Tarsnap's features are granularity of cost, reliability of storage, and encryption, but not 99.999% uptime.
> It's not about suing, but defining expectations about how you can rely on a service.
Meeeeh, my ISP cut of around 100+ fiber connections in my town and spend three weeks fixing it. My neighbor have business line, there's an SLA on those that among other things, require them if reestablish his connection within 3 - 5 hours. It took them over 500 hours, so that SLA is useless for anything but forcing compensations.
The problem is that the SLA should give an indication of available resources, but in reality it's mostly a contractual thing for most companies, they'll pay the "fine" or refund a customer if they fail to hit their SLA and that's about it. Tarsnap most likely have better availability than many midsize competitors simply because it's just one person who really cares about it. Doesn't help if he's hit by a bus though.
SLAs can be meaningless like that. However the better ISPs have in place a backup system that doesn't use the same fiber/wires. Sure the backup might be a radio or satellite feed and so be slower, but it will get/keep you online. This costs are lot more per month though, so if you are not paying for that service your SLA will probably just be we give you a free month (which hurts them enough that they will do some things to prevent downtime, but not enough that they put redundant fiber paths in the ground)

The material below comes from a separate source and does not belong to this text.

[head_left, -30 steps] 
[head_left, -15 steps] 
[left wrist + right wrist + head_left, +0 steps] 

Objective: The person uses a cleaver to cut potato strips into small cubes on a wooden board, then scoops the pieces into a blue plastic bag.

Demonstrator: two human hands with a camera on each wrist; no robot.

A company could... if you have N users and you pay M for storage per user and downtime cost you X then it could be that a discount of Y means (M - Y) * N = X
Agree. You get a discount if something breaks. But SLA really only works for larger services where the cost of fixing something is small when compared to the discounts.
I know it's a joke, but I think if an SLA involved putting a CTO in stocks and throwing eggs at him then that'd encourage me to sign up for the service. Especially if the video of it were posted after every incident.
Instead we get refunded some pitiful amount when our business is seriously disrupted for an extended period of time.